Lo “Schiaccianoci” debutta al Teatro Apollo nella versione del Balletto del Sud

Fredy Franzutti si è ispirato a Tim Burton per realizzare le coreografie de "Lo Schiaccianoci", la celebre opera di Čajkovskij, in scena al Teatro Apollo di Lecce. Tre date sold-out per il Balletto del Sud.


balletto-del-sud-franzutti

Il Balletto del Sud ritorna al Teatro Apollo di Lecce portando in scena “Lo Schiaccianoci” di Peter ll’yich Tchaikovsky con le coreografie di Fredy Franzutti. Dopo il recente successo di Firenze che ha già registrato il tutto esaurito, lo spettacolo farà tappa a Lecce da questa sera, poi domani, sabato 2, alle ore 20.45 e domenica 3 dicembre alle ore 18.00.

Tre serate sold-out

I tre appuntamenti sono già sold out e teatro al completo anche per l’anteprima riservata alle scuole. La musica sarà eseguita dall’Orchestra di Stato Ungherese “Alba Regia Symphonic Orchestra” diretta da Árpád Nagy, che seguirà il Balletto del Sud nelle tappe successive  della tournée italiana che inizierà l’8 dicembre al Teatro Team di Bari, proseguirà il 30 dicembre al Teatro Verdi di Brindisi, per concludersi il 5 gennaio al Teatro Comunale di Sulmona. Danzano i ruoli principali: Martina Minniti (Clara), Alexander Yakovlev (Principe Schiaccianoci), Carlos Montalvan (Drosselmeyer), Nuria Salado Fustè (la regina della Neve). Questa versione di Franzutti, a distanza di quasi 20 anni dalla prima produzione, sarà totalmente rinnovata nel concept perché, pur mantenendo la tradizione del balletto classico, l’ambientazione sarà ispirata al mondo gotico del regista Tim Burton, ricostruito in un tessuto drammaturgico dialogante con una elaborata scenografia e con ricchissimi costumi.

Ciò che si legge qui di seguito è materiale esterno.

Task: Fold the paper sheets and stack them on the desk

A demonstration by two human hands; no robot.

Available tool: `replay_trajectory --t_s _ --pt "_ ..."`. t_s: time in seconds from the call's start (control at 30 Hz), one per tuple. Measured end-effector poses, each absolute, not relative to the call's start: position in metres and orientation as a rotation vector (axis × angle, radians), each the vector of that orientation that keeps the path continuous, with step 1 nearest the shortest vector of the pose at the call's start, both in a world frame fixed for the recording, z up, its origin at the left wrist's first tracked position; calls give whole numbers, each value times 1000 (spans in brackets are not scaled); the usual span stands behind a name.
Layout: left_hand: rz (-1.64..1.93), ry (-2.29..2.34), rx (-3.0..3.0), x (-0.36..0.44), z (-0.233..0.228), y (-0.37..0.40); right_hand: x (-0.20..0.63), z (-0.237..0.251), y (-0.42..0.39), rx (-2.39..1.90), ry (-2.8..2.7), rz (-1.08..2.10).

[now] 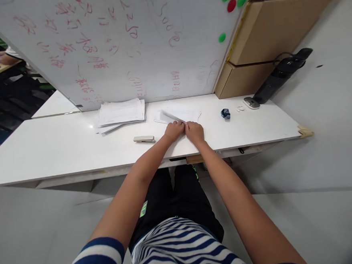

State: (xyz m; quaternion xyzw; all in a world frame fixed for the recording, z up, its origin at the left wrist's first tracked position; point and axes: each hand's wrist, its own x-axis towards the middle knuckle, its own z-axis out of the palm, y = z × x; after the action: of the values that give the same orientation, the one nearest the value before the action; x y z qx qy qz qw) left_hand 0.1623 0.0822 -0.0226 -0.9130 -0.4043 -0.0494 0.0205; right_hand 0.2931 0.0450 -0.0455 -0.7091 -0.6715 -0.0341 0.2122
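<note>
My left hand (175,131) and my right hand (195,132) meet at the near edge of some thin white paper sheets (166,115). Both hands are closed, with the edge pinched between them and the far part of the paper fanned up at an angle. How many sheets they grip is hidden by the fingers. To the left of my left hand lies a cream stapler (144,139) on the white desk (57,152). Farther back on the left is a stack of printed papers (122,111), its lower sheets sticking out askew.
A whiteboard (112,44) with red writing stands along the desk's back. On the right are a small dark blue object (225,113), a mouse (251,103), a black bottle (277,76) against the wall, and stacked cardboard boxes (277,28). Padding covers the right desk corner (305,131).
</note>
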Motion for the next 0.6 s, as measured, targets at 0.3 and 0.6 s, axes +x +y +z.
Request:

A 122 anni dalla sua prima teatrale a San Pietroburgo, Lo Schiaccianoci è ancora uno dei balletti più conosciuti soprattutto grazie alle musiche di Čajkovskij, che nel corso del tempo sono state utilizzate in adattamenti e in altri contesti come documentari, film e serie televisive. La Bella Addormentata del 1890, Lo Schiaccianoci del 1892 e Il Lago dei cigni del 1895 costituiscono l’acmè del balletto tardo-romantico. Un’ineguagliata e ineguagliabile trilogia da ascrivere al coreografo Marius Petipa, desideroso di rinnovare un genere datato, e al compositore Peter ll’yich Tchaikovsky, animato dalla voglia di cimentarsi in un settore a lui congeniale.

schiaccianoci-apollo
Il Balletto del Sud

Le musiche di Čajkovskij sulla storia di Hoffmann

Lo Schiaccianoci ‘in danza’ prende le mosse dal racconto “Schiaccianoci e il re dei topi” di Ernst Theodor Amadeus Hoffmann, uno scrittore noir del XIX secolo, che Petipa lesse nella traduzione di Alexandre Dumas padre e se ne servì per scrivere un libretto che tralascia i problemi dell’inconscio e opta per una fiaba per bambini con tutù e scarpette da punta. Tchaikovsky, che già conosceva la storia e non ne era particolarmente entusiasta, fu conquistato dal progetto petipatiano e contribuì con Lev Ivanov, assistente di Petipa, all’avventura del Soldatino di legno vestito da ussaro, che debuttò al Teatro Marinskij di San Pietroburgo il 18 dicembre 1892. Da quella fatidica data Lo Schiaccianoci non ha mai smesso di essere rappresentato. Negli Stati Uniti è un balletto molto popolare ed è ormai diventato una tradizione nelle rappresentazioni invernali, specialmente in prossimità del periodo natalizio.

Lo Schiaccianoci ha dovuto parte della propria popolarità nel Novecento al magnifico film di animazione Fantasia prodotto da Walt Disney, con otto segmenti animati impostati su pezzi famosi di musica classica. Diversi brani dello Schiaccianoci furono utilizzati dagli animatori per la realizzazione del secondo episodio del film, in cui fate, pesci, fiori e foglie danzano su varie musiche di Čajkovskij dalla “Danza della Fata Confetto” al “Valzer dei fiori” passando per la “Danza russa”.